§ **WHAT IS REQUIRED**
The required output is a copy of each line in the material below that includes "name".

§ **DATA BLOCK**
*** Begin section ***

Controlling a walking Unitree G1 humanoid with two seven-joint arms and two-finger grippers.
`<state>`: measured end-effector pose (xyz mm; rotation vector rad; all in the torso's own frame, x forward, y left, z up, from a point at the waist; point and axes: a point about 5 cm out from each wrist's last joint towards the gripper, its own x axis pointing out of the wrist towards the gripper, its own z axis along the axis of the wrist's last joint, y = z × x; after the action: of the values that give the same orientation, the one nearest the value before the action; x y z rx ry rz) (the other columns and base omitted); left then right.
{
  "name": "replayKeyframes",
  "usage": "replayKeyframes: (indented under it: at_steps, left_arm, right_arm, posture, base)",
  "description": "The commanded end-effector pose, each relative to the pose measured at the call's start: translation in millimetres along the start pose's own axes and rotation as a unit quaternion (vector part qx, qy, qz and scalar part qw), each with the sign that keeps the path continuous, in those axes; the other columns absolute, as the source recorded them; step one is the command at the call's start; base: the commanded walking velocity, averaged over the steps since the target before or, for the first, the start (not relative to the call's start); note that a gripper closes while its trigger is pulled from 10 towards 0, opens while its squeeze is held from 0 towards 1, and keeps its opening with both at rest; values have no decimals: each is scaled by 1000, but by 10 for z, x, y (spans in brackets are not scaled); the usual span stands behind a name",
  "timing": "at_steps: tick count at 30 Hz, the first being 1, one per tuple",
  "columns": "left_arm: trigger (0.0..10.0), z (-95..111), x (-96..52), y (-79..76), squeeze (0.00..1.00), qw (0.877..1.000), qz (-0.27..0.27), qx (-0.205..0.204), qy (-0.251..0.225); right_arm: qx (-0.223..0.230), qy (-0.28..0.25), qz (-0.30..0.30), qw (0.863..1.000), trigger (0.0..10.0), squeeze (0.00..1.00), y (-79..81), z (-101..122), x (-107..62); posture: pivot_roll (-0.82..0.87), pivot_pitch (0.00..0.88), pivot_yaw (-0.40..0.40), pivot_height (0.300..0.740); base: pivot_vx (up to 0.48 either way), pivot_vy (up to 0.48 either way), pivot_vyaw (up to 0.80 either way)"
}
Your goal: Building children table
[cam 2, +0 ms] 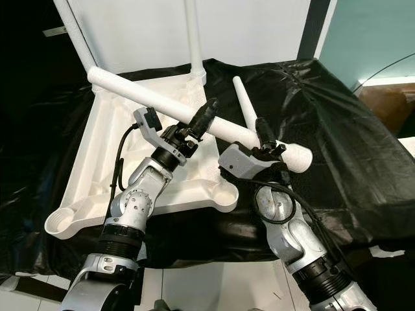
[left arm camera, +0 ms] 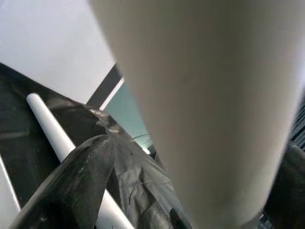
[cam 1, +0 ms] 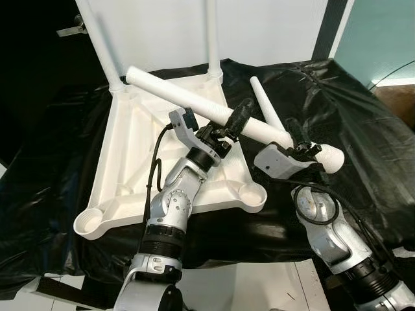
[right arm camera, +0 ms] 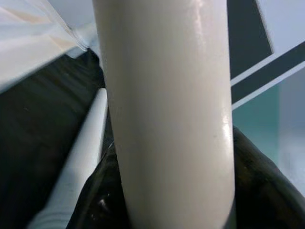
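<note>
A white tabletop [cam 1: 130, 149] lies upside down on black cloth. Two white legs [cam 1: 100, 39] [cam 1: 211, 32] stand upright in its far corners. Both grippers hold a third long white leg [cam 1: 175, 94] slanted above the tabletop. My left gripper [cam 1: 237, 123] is shut around the leg's middle, and my right gripper [cam 1: 301, 146] is shut on its thick end beyond the tabletop's right edge. In the wrist views this held leg [left arm camera: 205, 95] [right arm camera: 167, 109] runs between the black fingers [left arm camera: 71, 181]. A fourth leg [cam 1: 264, 103] lies loose on the cloth behind the held one.
Open round sockets sit at the tabletop's near left corner [cam 1: 91, 223] and near right corner [cam 1: 251, 193]. Crumpled black cloth [cam 1: 363, 123] covers the surface all round. A white wall [cam 1: 272, 26] rises behind, with white floor [cam 1: 259, 285] near my feet.
</note>
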<state>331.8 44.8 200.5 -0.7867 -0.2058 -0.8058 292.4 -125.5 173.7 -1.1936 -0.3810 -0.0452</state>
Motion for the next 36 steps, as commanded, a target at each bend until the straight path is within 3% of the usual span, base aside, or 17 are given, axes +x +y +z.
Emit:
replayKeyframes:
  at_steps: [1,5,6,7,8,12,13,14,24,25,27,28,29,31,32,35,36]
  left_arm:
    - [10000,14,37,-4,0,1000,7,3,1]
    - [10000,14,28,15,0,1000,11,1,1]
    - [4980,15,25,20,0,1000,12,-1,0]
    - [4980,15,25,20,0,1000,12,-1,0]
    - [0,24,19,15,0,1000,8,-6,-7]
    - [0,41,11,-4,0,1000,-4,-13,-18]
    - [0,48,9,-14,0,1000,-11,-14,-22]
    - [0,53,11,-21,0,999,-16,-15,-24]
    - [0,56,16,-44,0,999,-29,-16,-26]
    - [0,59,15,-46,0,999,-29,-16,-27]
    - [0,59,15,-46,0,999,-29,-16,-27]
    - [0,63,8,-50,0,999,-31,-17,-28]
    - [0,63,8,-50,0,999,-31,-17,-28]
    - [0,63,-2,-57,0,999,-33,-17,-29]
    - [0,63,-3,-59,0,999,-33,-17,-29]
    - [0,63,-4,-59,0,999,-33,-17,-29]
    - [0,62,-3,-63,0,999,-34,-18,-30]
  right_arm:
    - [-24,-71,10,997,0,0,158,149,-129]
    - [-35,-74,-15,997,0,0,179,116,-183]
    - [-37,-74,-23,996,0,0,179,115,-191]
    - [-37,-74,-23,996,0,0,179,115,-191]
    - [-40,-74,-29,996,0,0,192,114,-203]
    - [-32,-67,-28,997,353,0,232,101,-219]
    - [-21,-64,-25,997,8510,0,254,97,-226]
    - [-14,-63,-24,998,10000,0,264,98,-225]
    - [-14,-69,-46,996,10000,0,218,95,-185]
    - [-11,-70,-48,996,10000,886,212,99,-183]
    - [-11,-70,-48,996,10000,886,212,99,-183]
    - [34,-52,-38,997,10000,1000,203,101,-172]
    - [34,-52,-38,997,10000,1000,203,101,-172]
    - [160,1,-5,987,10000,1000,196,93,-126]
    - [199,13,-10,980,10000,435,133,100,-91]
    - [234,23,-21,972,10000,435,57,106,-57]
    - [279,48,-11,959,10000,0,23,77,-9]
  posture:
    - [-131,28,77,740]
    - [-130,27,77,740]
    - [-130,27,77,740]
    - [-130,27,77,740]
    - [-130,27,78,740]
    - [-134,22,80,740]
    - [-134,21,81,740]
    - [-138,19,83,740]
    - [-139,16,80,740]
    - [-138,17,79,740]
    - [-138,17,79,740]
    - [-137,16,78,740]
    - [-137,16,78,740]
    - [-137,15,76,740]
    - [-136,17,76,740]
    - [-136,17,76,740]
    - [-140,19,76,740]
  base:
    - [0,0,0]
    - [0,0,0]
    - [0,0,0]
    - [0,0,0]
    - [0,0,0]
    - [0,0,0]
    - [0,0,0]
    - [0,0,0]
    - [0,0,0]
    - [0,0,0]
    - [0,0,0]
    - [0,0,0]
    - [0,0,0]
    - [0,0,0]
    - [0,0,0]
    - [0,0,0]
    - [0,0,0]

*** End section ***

§ **WRITTEN REPLY**
  "name": "replayKeyframes",
  "description": "The commanded end-effector pose, each relative to the pose measured at the call's start: translation in millimetres along the start pose's own axes and rotation as a unit quaternion (vector part qx, qy, qz and scalar part qw), each with the sign that keeps the path continuous, in those axes; the other columns absolute, as the source recorded them; step one is the command at the call's start; base: the commanded walking velocity, averaged over the steps since the target before or, for the first, the start (not relative to the call's start); note that a gripper closes while its trigger is pulled from 10 towards 0, opens while its squeeze is held from 0 towards 1, and keeps its opening with both at rest; values have no decimals: each is scaled by 1000, but by 10 for z, x, y (spans in brackets are not scaled); the usual span stands behind a name",

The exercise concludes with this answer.